Popular Equity

seed stage

What happens when my venture is first listed at Popular Equity?

When your venture is first listed, you get a page that briefly describes your venture and that summarizes the money already invested. That page includes a link where investors can buy $10, 1K, 1M, or any amount of your venture. It also says that your venture is in the seed stage, but for many investors that's just a detail. As an investor, if you want to buy in, you can always click the buy button, regardless of the stage, and invest whatever amount you'd like.

But during the seed stage, no one sells, there is no active trading. We're just collecting seed capital to determine the eventual starting valuation in open trading for the venture.

First investors: competing for the 20% investors ownership

By definition, the first investor in your venture will own 20% of your venture, and the entire venture will have a valuation 5 times the amount invested. So if Abe puts up 1K to buy into your venture, then Abe owns 1K of your venture, and your entire venture is worth 5K. If at the same time as Abe, Betty also puts up 1K to buy into your venture, then Abe and Betty split the investors' 20% share, and the total venture now has a market valuation of 10K.

Subsequent investors: discounting ownership with time

If the next month, Cathy invests 20K, then Cathy now owns almost 20/22 of the 20% investor share. It's only "almost" because Cathy invested after Abe and Betty, so she's taking less risk. The amount of her ownership is discounted at a rate of 3% / month (implying 50% in 2 years).

20K * 0.97 is 19.4K, so Cathy owns exactly 19.4/(19.4+2) * 0.2 = 18.1% of the venture. Her investment is worth its face value of 20K, and that means the venture is now worth 20K * (1/0.181) = 110.5K.

Abe and Betty own 20%-18.1% = 1.9% which is now worth about 1,050 each. Woohoo!

We're still in the seed stage. How did Abe and Betty's investments go up in value? They went up because Cathy came in later with more money. Because investors can't sell during the seed stage, the minor gain is obviously only on paper.

Backing out

Investors can't sell during the seed stage, but they can back out.

There could be lots of reasons to back out. Maybe it's as simple as the investor accidentally bought the wrong venture, or thought they were buying something else. Or maybe there wasn't enough interest from other investors, and the original investor might decide that there won't be a sufficient market for the venture. Or maybe they decided they wanted to invest in something else.

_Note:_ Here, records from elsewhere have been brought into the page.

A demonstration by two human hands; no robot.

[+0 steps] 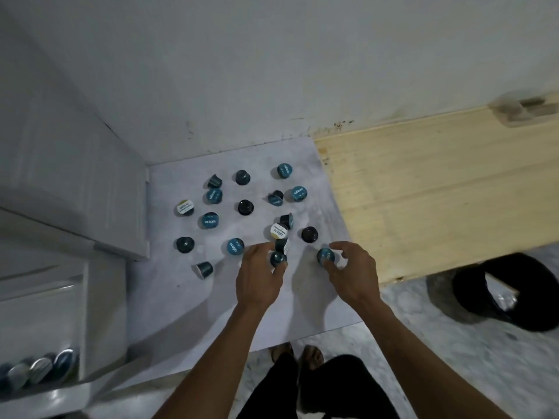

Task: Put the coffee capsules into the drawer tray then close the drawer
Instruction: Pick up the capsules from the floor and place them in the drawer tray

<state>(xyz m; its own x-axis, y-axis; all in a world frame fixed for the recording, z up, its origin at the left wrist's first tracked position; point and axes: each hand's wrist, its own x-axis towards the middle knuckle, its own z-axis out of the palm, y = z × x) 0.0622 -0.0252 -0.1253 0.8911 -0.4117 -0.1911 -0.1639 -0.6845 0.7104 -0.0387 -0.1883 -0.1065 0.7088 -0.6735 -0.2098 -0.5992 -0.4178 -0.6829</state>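
Now the coffee capsules lie scattered over the white sheet at mid-frame, teal lids printed with a short white word too blurred to read, two white-lidded ones likewise. Left hand pinches a dark capsule in curled fingers; right hand curls round a teal-lidded capsule. Lower left, the drawer tray stands open, capsules in a row.
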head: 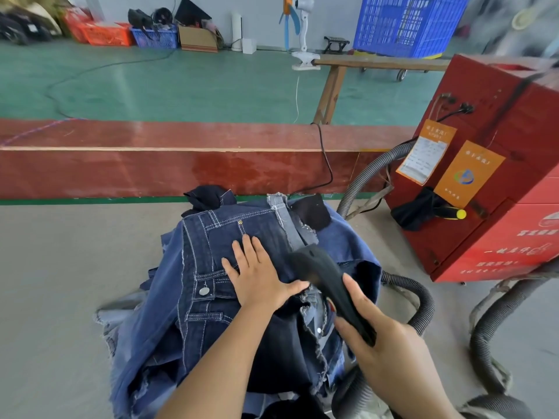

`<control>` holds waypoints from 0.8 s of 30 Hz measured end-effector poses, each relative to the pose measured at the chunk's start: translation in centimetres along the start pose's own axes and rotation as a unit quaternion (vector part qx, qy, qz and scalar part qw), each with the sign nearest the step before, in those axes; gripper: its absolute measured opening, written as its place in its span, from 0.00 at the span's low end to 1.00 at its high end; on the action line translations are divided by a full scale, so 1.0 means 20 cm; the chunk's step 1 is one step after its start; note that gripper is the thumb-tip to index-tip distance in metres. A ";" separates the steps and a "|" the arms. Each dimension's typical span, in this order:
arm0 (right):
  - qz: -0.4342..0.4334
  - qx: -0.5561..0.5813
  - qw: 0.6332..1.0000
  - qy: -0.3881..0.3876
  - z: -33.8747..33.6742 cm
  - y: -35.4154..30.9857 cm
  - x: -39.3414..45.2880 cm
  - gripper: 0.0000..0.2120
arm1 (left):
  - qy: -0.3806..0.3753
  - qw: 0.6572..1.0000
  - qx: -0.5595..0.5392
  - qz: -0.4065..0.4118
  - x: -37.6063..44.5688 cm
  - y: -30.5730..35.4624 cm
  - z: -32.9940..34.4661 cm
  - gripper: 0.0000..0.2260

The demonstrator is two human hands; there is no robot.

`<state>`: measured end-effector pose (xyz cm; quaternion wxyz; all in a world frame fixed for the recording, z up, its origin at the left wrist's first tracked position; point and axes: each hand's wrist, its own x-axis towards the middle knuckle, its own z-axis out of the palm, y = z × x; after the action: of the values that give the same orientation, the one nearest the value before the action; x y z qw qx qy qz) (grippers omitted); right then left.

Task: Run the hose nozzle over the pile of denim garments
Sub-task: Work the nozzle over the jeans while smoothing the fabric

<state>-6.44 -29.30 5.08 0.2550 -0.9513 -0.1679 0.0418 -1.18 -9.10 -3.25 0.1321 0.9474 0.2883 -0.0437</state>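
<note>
A pile of dark blue denim garments (199,297) with white stitching and frayed edges lies on the grey worktable (60,282) in front of me. My left hand (257,276) lies flat on top of the pile with fingers spread, pressing the cloth down. My right hand (372,334) grips the black hose nozzle (323,276), whose blurred tip rests on the denim just right of my left hand. A grey corrugated hose (423,306) loops behind the nozzle and another stretch rises under my right wrist.
A red machine box (499,189) with orange labels stands at the right, with corrugated hoses (363,179) running to it. A red wooden bench (151,158) crosses behind the table. Crates, a fan and a blue basket stand on the green floor beyond.
</note>
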 end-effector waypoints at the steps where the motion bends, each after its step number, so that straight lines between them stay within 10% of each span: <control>1: 0.004 -0.015 1.000 -0.005 0.03 0.00 0.00 0.31 | 0.000 1.000 0.000 -0.002 0.00 0.00 0.00 0.63; 24: -0.019 -0.004 1.000 0.016 -0.04 -0.06 0.05 0.30 | -0.010 1.000 0.011 -0.001 -0.01 0.01 0.01 0.63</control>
<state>-5.69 -28.42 6.33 0.2542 -0.9495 -0.1826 0.0213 -1.24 -9.50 -3.30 0.1246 0.9480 0.2874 -0.0561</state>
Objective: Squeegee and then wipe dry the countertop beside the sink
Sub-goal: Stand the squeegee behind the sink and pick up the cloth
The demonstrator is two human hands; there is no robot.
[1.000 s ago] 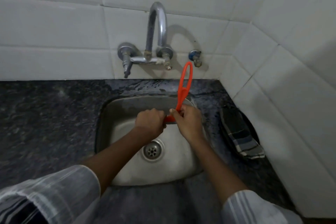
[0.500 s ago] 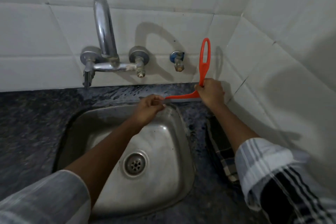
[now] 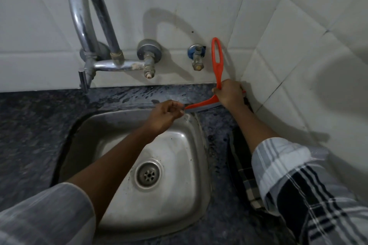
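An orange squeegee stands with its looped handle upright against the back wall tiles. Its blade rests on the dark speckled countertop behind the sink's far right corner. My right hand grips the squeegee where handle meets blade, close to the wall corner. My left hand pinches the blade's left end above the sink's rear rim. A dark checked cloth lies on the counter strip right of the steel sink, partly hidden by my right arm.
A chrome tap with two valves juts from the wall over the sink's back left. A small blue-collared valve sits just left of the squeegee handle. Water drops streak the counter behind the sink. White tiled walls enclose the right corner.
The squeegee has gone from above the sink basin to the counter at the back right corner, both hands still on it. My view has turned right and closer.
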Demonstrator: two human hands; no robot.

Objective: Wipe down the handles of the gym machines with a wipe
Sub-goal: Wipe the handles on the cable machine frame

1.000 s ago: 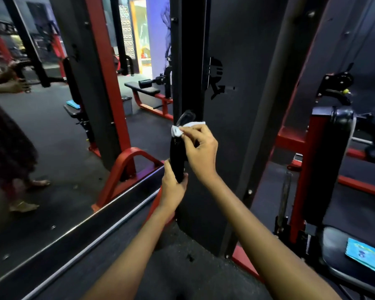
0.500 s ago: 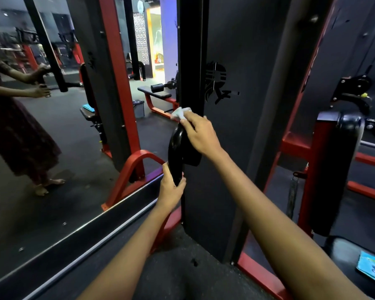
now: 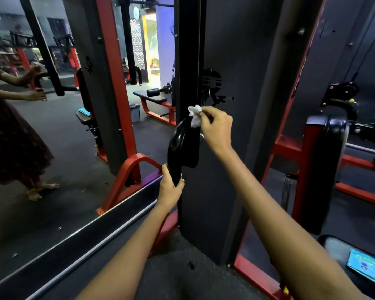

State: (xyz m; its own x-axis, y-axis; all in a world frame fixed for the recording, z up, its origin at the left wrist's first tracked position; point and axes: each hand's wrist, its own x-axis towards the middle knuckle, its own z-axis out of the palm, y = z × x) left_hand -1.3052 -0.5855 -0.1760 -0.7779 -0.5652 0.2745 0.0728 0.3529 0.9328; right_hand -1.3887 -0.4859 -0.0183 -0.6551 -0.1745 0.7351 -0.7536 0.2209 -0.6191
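Head cam: the handle [image 3: 175, 152] is a glossy black curved grip, smooth like hard plastic, hanging in front of the matte dark machine panel [image 3: 236, 61]; left hand [image 3: 170, 188] has fingers curled round its bottom end; right hand [image 3: 217, 128] pinches a crumpled white wipe [image 3: 194, 115] between thumb and fingertips, right at the handle's top; red steel frame [image 3: 128, 169] and a mirror [image 3: 41, 148] off to the left.

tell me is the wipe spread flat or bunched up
Bunched up. The white wipe sticks out crumpled from the pinching fingertips of the right hand, at the top of the black handle.
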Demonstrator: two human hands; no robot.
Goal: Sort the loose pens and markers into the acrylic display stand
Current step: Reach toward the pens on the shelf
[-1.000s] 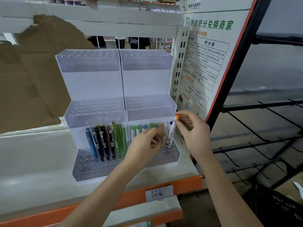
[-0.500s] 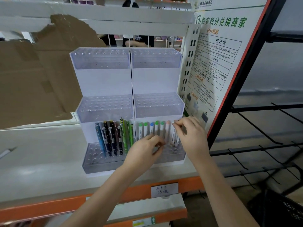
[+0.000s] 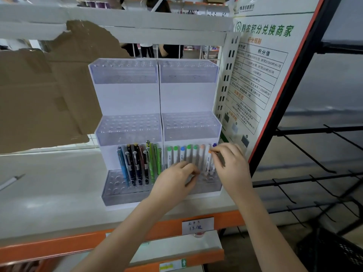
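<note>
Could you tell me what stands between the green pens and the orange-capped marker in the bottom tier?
In the head view, a row of white markers with green, blue and peach caps stands between the green pens and the orange-capped marker.

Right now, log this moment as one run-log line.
right hand: pinches orange-capped marker, seating it in stand's bottom tier | left hand: among markers, grip unclear | upper tiers: empty

Clear acrylic display stand [image 3: 188, 122], two three-tier units side by side, upright on shelf. Left bottom tier: clip pens [image 3: 137, 163] (blue, dark, green) upright in holes. Right bottom tier: row of white markers [image 3: 184, 156] upright, caps green, blue, orange.
</note>
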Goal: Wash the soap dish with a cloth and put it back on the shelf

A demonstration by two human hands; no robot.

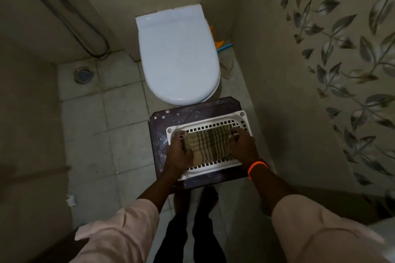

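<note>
Seen from above, a white slotted soap dish (239, 123) sits on a dark stool (192, 111) in front of a closed toilet (177, 53). A checked cloth (208, 145) lies spread across the dish. The left hand (178, 153) and right hand (242, 145) have their fingers curled around its opposite edges.

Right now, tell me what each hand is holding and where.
Both hold the checked cloth spread on the white soap dish: left hand at its left edge, right hand at its right edge.
</note>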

Minus transaction fees, initial seed investors can ask for their money back for upto 5 months, or until the end of the seed stage. They'll get a reminder at 4 months. 6 months after the first clearance of any investment during the seed stage, that investment is paid to the venture as seed capital. After that, or after moving to the open market stage, the investor can only eventually sell their ownership on the open market.

Again traditional VC investment dynamics are more time pressured. Everyone's looking for critical mass: both in terms of the right talent in the venture, and in terms of the right mix of investors, and then everyone pulls the trigger together. That's hard to coordinate.

With a simple open seed stage, where we're just collecting investments, we're asking a lot of initial investors. So we do 2 things for them: we discount the dilution impact of subsequent investments (3% per month), and we give investors the opportunity to ask for their investments back, at least for a while.

If you don't like how the venture is developing, or how other investments are showing up, you can back out. We hope that encourages more early investment.

Moving to the open market stage

After a minimum of 3 months, when there's sufficiently consistent investment, and sufficiently diverse ownership of your venture, we move on to the open market stage.

During the open market stage investors issue buy and sell orders, and the ones that can be met during the monthly clearance are executed. The price at the monthly clearance determines the total valuation.

Stalling out, or failing in the seed stage

Many ventures will fail to attract sufficient, or sufficiently diverse, investment to warrant open market trading. If it's likely that might never happen, then keeping a listing in seed stage at Popular Equity mostly adds a 6-month overhead to when your venture would otherwise be receiving donations. If there's a good chance that things might change for your venture in the future, keeping the seed stage running might make sense.

Or it could be time to pull the plug, and delist your venture.

In that case, the seed capital that's already been paid to your venture is a donation (that's not tax deductible, because there was potential upside for the investor). Those investors have become donors, and they no longer own anything. Seed capital that hasn't yet been paid to your venture will be returned to those investors, along with the option for the investors to make that capital a donation to your venture. (And if your venture is a registered nonprofit, then that donation would be a donation for tax purposes.)

The listing for your page will remain for 2 years after it's moved into delisting. That includes the information about the investments that occured.